Bernardo Joffily é o que se define como pessoa polivalente. É jornalista, escritor, ilustrador e artesão. Seu talento como escritor está no livro Barata – confissões, lançado pela Editora Kotter. A seguir, a orelha e a quarta capa da obra:

Cidade do Natal, 1838. As revoltas sacodem o Império, da Farroupilha gaúcha à Cabanagem amazônica, mas não nesta capital de província que é pouco mais que uma aldeia, sem cais, mercado ou cemitério. Ali desterraram, no fim da vida, o médico e jornalista ultrarrevolucionário Cipriano Barata, do Sentinela da Liberdade.

Sem liberdade, sem jornal, sem dinheiro e ainda por cima sem óculos, o velho dita suas amargas Confissões de Barata para um garoto mestiço, que ganhou do vigário local, numa partida de xadrez. Porém, como único médico da província, é chamado a investigar a estranha matança de cavalos havida em uma fazenda próxima.

O mistério seduz o velho rebelde, e o menino que lhe serve de óculos. Impele-os pelo sertão adentro, rastreando indícios. Confronta-os com um mendigo colossal e louro, uma jovem mãe solteira, “reta e pontuda como uma agulha”, um potentado sertanejo que pratica o “direito de pernada”, um velho leproso que conta sua história de amor. Por fim, arrasta-os até os confins da Borborema, onde um drama de fé, esperança e loucura culmina em outra chacina, o Massacre da Pedra Bonita.

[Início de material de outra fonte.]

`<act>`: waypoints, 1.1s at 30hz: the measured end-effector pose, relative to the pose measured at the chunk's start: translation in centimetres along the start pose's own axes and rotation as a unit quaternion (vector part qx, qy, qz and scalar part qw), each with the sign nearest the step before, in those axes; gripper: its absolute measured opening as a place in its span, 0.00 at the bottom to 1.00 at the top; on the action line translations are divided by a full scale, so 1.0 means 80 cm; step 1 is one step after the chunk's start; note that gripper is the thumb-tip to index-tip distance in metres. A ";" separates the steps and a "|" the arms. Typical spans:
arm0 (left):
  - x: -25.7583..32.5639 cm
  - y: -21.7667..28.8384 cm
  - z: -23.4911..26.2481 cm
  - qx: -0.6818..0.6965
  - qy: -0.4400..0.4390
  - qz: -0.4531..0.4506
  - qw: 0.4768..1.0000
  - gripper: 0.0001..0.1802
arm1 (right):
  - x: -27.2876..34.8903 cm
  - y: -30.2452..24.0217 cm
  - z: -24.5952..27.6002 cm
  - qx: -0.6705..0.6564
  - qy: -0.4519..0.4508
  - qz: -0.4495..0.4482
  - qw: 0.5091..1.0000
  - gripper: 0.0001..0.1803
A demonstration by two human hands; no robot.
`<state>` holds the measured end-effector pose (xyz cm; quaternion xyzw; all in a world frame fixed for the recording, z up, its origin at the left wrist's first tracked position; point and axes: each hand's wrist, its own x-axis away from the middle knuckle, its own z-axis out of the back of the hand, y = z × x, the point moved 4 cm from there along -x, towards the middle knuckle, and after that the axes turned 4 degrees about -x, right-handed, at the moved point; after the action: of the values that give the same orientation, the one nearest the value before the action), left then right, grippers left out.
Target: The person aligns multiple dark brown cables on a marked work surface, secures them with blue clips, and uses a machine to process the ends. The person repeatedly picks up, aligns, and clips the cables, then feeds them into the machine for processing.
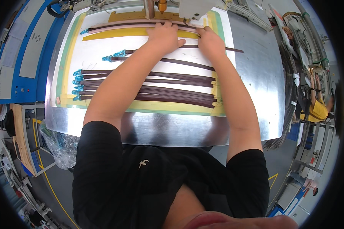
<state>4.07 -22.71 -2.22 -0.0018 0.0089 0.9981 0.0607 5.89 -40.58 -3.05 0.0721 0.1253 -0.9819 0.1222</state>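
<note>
A long, narrow dark strip (122, 25) with a blue-wrapped left end lies across the far part of the white work sheet (91, 47), along a pale bar and a yellow guide (114, 34). My left hand (164, 38) rests on it, fingers stretched forward and thumb out to the right. Close to its right end, my right hand (211, 41) has bent fingers closed at the strip. Under my wrists runs another dark strip (233, 49), partly hidden. Nearer me, several similar strips (179, 81) with blue-wrapped left ends lie side by side, partly covered by my left forearm.
Just beyond my hands hang a machine head (195, 9) and a brass-coloured nozzle (162, 7). The sheet, edged with green and yellow tape, lies on a shiny metal table (256, 84). A blue cabinet (23, 53) stands left. Dark strands (288, 84) hang at the right edge.
</note>
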 end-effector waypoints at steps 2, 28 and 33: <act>0.002 0.006 0.002 0.000 0.002 0.006 1.000 0.40 | -0.001 -0.001 -0.001 -0.003 -0.002 0.007 1.000 0.25; 0.010 0.005 0.002 0.007 0.001 0.014 1.000 0.46 | 0.017 -0.016 -0.002 -0.020 0.017 0.000 1.000 0.26; 0.015 -0.016 0.002 0.000 0.027 -0.013 1.000 0.43 | 0.015 -0.018 -0.002 -0.020 0.013 0.004 1.000 0.26</act>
<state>3.01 -21.30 -2.07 -0.0287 0.0106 0.9969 0.0729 4.42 -39.47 -3.08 0.0831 0.1465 -0.9776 0.1264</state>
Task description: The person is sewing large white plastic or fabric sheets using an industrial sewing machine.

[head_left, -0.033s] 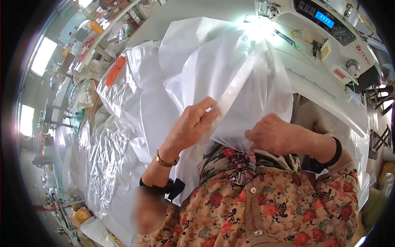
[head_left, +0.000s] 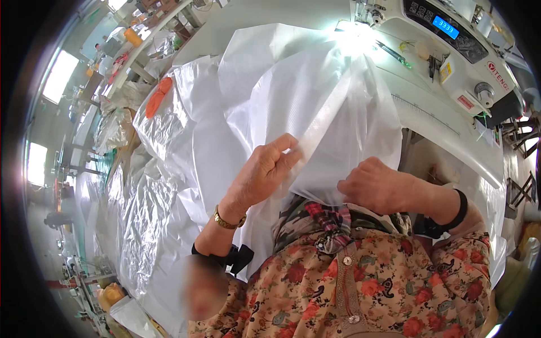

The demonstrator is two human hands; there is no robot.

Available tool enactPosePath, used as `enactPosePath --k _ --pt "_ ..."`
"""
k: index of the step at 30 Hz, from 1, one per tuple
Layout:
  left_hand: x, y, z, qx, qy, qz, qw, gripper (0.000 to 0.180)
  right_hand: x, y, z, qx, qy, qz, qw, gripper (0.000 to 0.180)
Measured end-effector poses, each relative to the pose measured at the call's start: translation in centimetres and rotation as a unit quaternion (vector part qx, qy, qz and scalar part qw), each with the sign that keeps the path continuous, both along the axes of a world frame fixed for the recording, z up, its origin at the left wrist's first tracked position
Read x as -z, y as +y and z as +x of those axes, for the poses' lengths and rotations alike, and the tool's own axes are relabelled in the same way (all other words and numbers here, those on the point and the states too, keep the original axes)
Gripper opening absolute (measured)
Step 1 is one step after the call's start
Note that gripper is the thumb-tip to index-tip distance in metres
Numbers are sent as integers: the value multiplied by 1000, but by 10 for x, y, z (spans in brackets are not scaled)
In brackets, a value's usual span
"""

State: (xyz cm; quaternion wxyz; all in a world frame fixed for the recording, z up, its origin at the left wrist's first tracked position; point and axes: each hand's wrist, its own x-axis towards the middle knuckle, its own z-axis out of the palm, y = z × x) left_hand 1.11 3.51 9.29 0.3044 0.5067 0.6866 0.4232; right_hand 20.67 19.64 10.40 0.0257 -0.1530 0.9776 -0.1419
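A large, thin white plastic sheet (head_left: 282,84) spreads from the sewing machine (head_left: 473,70) down to my lap. Its folded edge strip (head_left: 327,115) runs slantwise from the bright lamp light by the needle area toward me. My left hand (head_left: 260,173) is closed in a pinch on the lower part of this strip. To the right, my right hand (head_left: 375,186) has its fingers curled together on the sheet's near edge; its fingertips are partly hidden. Glare hides the needle and presser foot.
A black-and-green pen-like tool (head_left: 394,54) lies on the machine table (head_left: 434,115), right of the light. Crumpled clear plastic (head_left: 149,208) heaps up on the left, with an orange-red cloth (head_left: 158,97) on top. A cluttered bench (head_left: 141,45) stands at the far left.
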Motion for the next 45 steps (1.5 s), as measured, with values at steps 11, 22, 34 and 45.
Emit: enactPosePath --k 11,22,34,45 --pt "3 8 4 4 -148 -13 989 11 -12 -34 -8 176 -11 -403 898 17" --pt "5 9 2 14 -115 -55 992 13 6 -47 -33 162 28 -423 891 14" --pt "-19 17 -9 -47 -77 -51 995 17 13 -32 -53 27 160 -244 956 14" --pt "-117 44 -11 60 266 88 958 7 47 -6 -173 239 196 -455 835 21"
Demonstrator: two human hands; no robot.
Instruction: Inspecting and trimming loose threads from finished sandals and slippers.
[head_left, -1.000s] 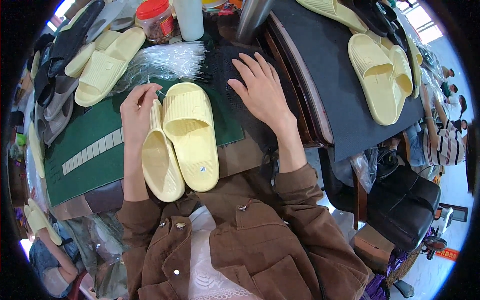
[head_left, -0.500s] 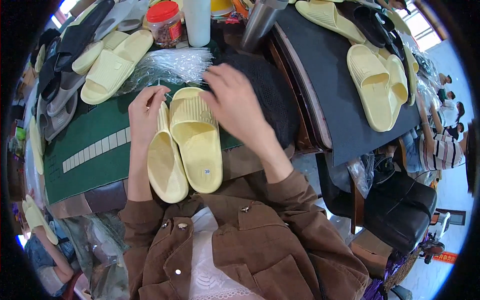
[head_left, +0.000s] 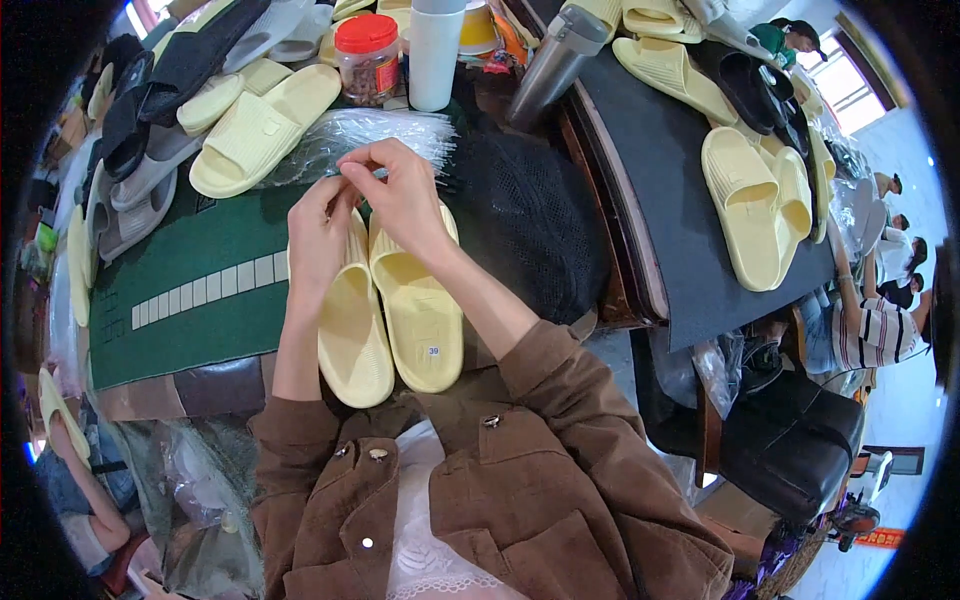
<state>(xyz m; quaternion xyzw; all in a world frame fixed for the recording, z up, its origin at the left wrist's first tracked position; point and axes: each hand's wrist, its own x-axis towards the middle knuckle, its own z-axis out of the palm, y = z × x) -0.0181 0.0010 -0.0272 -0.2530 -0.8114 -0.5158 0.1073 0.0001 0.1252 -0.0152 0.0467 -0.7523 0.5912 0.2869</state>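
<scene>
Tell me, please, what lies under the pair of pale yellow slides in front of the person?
The pair of slides rests on a green mat. Both hands cover the toe ends, so what lies beneath there cannot be seen.

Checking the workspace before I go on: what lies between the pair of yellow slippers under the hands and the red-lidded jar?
In the head view, a heap of clear plastic bags lies between the pair of yellow slippers and the red-lidded jar.

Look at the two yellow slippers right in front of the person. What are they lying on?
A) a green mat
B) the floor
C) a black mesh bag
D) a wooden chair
A: the pair of yellow slippers lies side by side on the green mat, with both hands, left hand and right hand, meeting just above their far ends.
</scene>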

O autor assevera que, “histórias e estórias, estas Confissões são invenção, mas não de todo fictícias”, que procurou “não brigar com a verdade histórica, até mesmo aproveitá-la, quando e como pude”. Bernardo Joffily, também jornalista, carioca, 72, tem outros livros publicados, como o Atlas Histórico do Brasil (https://atlas.fgv.br) e traduziu duas dúzias de obras, do albanês e de línguas menos exóticas. No entanto, Barata: Confissões é a sua estreia no território do romance.

Sentinela da Liberdade

Uma rua de minha cidade! É isso que o nome de Cipriano Barata evoca, para muitos de nós: um destino como o de muitos brasileiros, nem sempre ilustres, de que a nossa memória, tanto coletiva quanto individual, pouco ou nada permite resgatar.

Nascido na segunda metade do século XVIII em Salvador, então capital do País, Barata estudou em Coimbra, como muitos outros filhos da elite colonial. No entanto, a formação acadêmica, que lhe deveria garantir boas posições como representante dos interesses da Metrópole na administração local, serviu a propósitos bem outros: lutar por justiça social, por liberdade, pela nossa Independência e soberania.

Tendo participado de muitas das lutas libertárias da época, da Conjuração Baiana à Revolução Pernambucana,  Barata foi combatido e perseguido por suas posições anticolonialistas  e republicanas, inclusive quando atuou como deputado da Província da Bahia na Corte lisboeta e como jornalista do Sentinela da Liberdade, o jornal que fundou em Recife, depois de voltar ao Brasil. Detido por sua oposição sistemática à política de reaproximação com Portugal que caracterizou o início do Império, tornou-se próximo de Frei Caneca, outro brasileiro que a nossa ingratidão colonialista relega a nome de rua. Da prisão, continuou a editar seu jornal, dando-lhe outros nomes à medida em que, por sua rebeldia militante, era transferido para novas fortalezas.

Barata, confissões… surpreende o leitor ao resgatar de seu injusto esquecimento a figura singular de Cipriano Barata, em suas múltiplas facetas: o rebelde, o nacionalista intransigente, o libertário, o jornalista pioneiro. Mas ao envolver sua vida nos tecidos da ficção, como o próprio Barata o fazia, com as roupas de algodão brasileiro com que ostensivamente circulava em Lisboa, Bernardo Joffily o retrata em sua velhice. E o flagra num momento tão confessional como o de Bentinho de Dom Casmurro; e, assim como ele, procurando atar as duas pontas da vida. Em oposição ao ilustre personagem, no entanto, Barata não está aposentado, nem tampouco entregue à casmurrice autocomplacente. Às turras com as limitações da idade, é assistido e emulado por um jovem e vigoroso escudeiro, envolvendo-se em episódios históricos como o de Pedra Bonita, que, de José Lins do Rego a Ariano Suassuna, tanto inspirou nossa literatura modernista.

Boa forma de devolver Cipriano Barata às ruas! E uma excelente oportunidade para que, — da situação de Colônia, de um lado, a nossas lutas libertárias contemporâneas, de outro, – o leitor junte as pontas da justiça social em solo brasileiros, desatadas pelo nosso esquecimento.